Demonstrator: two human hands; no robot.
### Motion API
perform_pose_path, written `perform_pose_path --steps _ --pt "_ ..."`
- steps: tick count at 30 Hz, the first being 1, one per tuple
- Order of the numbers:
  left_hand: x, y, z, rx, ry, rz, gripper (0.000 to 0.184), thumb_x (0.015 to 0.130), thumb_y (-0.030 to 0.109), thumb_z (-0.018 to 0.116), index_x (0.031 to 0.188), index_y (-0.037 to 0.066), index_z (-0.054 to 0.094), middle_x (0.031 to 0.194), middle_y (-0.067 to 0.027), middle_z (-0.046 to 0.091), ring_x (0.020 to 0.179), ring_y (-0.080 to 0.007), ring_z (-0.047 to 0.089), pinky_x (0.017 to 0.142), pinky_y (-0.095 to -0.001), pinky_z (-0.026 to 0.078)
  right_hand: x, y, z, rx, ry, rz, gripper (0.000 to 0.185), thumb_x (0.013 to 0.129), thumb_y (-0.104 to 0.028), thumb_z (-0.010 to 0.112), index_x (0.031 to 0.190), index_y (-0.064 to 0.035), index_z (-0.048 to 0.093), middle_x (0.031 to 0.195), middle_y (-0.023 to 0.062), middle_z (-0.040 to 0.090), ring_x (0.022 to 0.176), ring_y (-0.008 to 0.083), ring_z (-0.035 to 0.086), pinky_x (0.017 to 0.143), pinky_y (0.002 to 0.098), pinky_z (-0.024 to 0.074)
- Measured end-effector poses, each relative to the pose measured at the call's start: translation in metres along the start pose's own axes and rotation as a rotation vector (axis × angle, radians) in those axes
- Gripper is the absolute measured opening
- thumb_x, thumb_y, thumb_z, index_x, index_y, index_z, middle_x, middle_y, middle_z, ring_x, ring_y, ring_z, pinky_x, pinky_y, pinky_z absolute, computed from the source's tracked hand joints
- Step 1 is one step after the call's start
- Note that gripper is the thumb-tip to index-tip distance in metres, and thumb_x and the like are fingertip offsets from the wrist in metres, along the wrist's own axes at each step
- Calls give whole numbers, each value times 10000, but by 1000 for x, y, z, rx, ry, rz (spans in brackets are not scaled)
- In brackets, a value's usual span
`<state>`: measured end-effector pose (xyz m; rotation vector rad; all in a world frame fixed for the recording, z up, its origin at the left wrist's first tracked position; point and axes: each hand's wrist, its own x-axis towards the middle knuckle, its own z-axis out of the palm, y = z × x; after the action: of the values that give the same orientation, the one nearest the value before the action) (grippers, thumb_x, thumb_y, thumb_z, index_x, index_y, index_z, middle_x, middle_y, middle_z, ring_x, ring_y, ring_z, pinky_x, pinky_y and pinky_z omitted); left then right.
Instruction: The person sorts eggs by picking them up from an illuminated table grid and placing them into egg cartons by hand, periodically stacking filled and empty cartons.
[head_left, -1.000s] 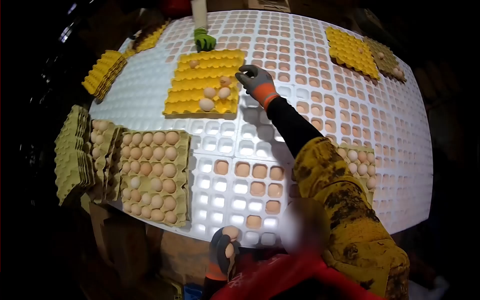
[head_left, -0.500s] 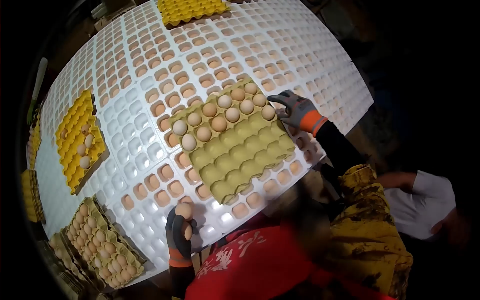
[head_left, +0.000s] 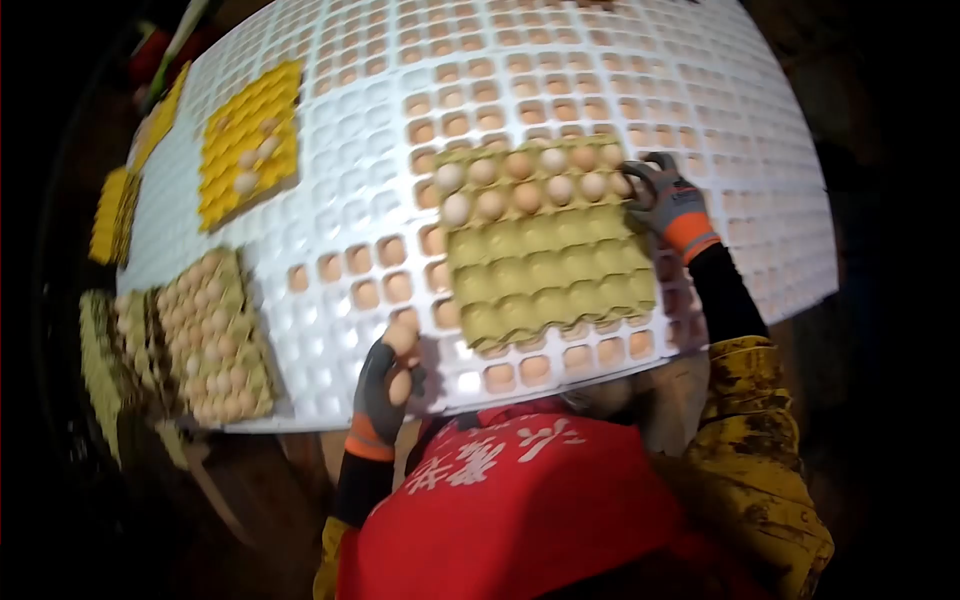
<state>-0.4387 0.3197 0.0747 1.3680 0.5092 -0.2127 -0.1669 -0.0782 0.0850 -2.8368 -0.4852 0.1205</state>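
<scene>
- Left hand, lower left of centre: grip holding eggs.
- Right hand, right of centre, at the tray's edge: cannot tell its grip.
- Tray, centre: upper rows hold eggs.

We see glare whitening the tabletop near six o'clock — its edges bowed by lens distortion — soft blur on the yellow tray at ten, and near-black at three and nine.
</scene>
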Motion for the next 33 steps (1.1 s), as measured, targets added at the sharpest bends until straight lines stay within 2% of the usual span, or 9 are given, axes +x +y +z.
perform_pose_path --steps 5,7,9,12,18,21,24,31,33 --pt "-18 -4 -37 -365 44 -88 397 1045 319 451 1254 -6 545 981 -54 608 773 -126 566 664 -258 479 1 -5 -5 37 74 62 519 753 -182 800 1241 -148 627 1208 94 589 1002 285 642 852 371 535" --pt "-20 -9 -56 -553 -16 -138 431 1045 368 439 1230 1 565 991 -50 608 762 -127 563 653 -261 477 -14 -10 -12 981 72 315 402 902 -140 688 1273 -38 572 1212 65 623 952 163 623 790 318 541" --pt "-31 -4 -60 -456 146 -138 483 1045 433 417 1215 6 567 883 -7 564 685 -105 500 583 -220 404 -51 -44 -4 1123 110 -136 381 963 -133 605 1320 -29 522 1173 65 635 902 154 627 738 303 549" --pt "-32 -18 -98 -535 100 -101 447 1020 449 467 1154 36 574 865 -9 557 684 -108 519 563 -235 413 -79 -169 10 1857 -280 124 384 992 -141 549 1352 -24 483 1111 89 630 839 157 624 696 290 545" --pt "-46 -2 -137 -85 381 85 324 957 267 623 1184 36 621 965 -41 615 691 -98 549 572 -239 437 -88 -317 86 1401 -577 49 477 910 -268 675 1323 -78 532 1067 86 626 859 167 616 726 316 541" --pt "-19 -21 -163 123 416 35 371 831 162 780 1143 19 640 1035 -66 629 738 -123 610 590 -271 491 -84 -352 113 483 -90 -268 505 773 -289 768 1222 -141 592 1201 152 558 975 354 628 808 438 537" --pt "12 -15 -146 765 459 526 442 761 195 822 1154 81 654 1208 -109 556 931 -235 641 769 -338 534 -67 -377 111 13 -286 -222 403 824 -261 711 1198 -152 604 1198 128 554 969 353 630 804 429 535" --pt "32 -10 -153 1227 438 500 392 850 251 673 1234 182 643 1319 -159 534 1068 -348 610 851 -432 531 -33 -407 147 839 -31 -209 413 916 -268 611 1323 -196 592 1277 126 594 1192 335 558 969 405 482" --pt "33 -10 -164 1296 395 449 368 897 173 596 1262 188 640 1356 -144 537 1080 -340 608 862 -434 528 -20 -418 156 565 -182 -222 422 920 -260 608 1337 -197 591 1348 140 577 1205 366 559 997 423 471"
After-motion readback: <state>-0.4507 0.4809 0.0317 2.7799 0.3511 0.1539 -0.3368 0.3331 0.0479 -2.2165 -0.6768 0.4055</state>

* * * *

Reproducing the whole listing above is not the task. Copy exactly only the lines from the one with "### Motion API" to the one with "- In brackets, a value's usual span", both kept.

Response:
### Motion API
perform_pose_path, written `perform_pose_path --steps _ --pt "_ ..."`
- steps: tick count at 30 Hz, the first being 1, one per tuple
- Order of the numbers:
  left_hand: x, y, z, rx, ry, rz, gripper (0.000 to 0.184), thumb_x (0.015 to 0.130), thumb_y (-0.030 to 0.109), thumb_z (-0.018 to 0.116), index_x (0.031 to 0.188), index_y (-0.037 to 0.066), index_z (-0.054 to 0.094), middle_x (0.031 to 0.194), middle_y (-0.067 to 0.027), middle_z (-0.046 to 0.091), ring_x (0.020 to 0.179), ring_y (-0.080 to 0.007), ring_z (-0.047 to 0.089), pinky_x (0.017 to 0.142), pinky_y (-0.095 to -0.001), pinky_z (-0.026 to 0.078)
  right_hand: x, y, z, rx, ry, rz, gripper (0.000 to 0.185), thumb_x (0.013 to 0.129), thumb_y (-0.104 to 0.028), thumb_z (-0.010 to 0.112), index_x (0.031 to 0.190), index_y (-0.064 to 0.035), index_z (-0.048 to 0.093), middle_x (0.031 to 0.195), middle_y (-0.023 to 0.062), middle_z (-0.040 to 0.090), ring_x (0.022 to 0.176), ring_y (-0.008 to 0.083), ring_z (-0.035 to 0.086), pinky_x (0.017 to 0.143), pinky_y (0.002 to 0.098), pinky_z (-0.024 to 0.074)
- Measured end-effector poses, each relative to the pose measured at the call's start: translation in metres along the start pose's own axes and rotation as a rotation vector (axis × angle, radians) in those axes
- Gripper is the absolute measured opening
- thumb_x, thumb_y, thumb_z, index_x, index_y, index_z, middle_x, middle_y, middle_z, ring_x, ring_y, ring_z, pinky_x, pinky_y, pinky_z absolute, computed from the source's tracked hand joints
- Step 1 is one step after the call's start
- Note that gripper is the thumb-tip to index-tip distance in metres, and thumb_x and the like are fingertip offsets from the wrist in metres, along the wrist's own axes at each step
- Calls give whole numbers, each value times 10000, but by 1000 for x, y, z, rx, ry, rz (spans in brackets are not scaled)
- In brackets, a value's usual span

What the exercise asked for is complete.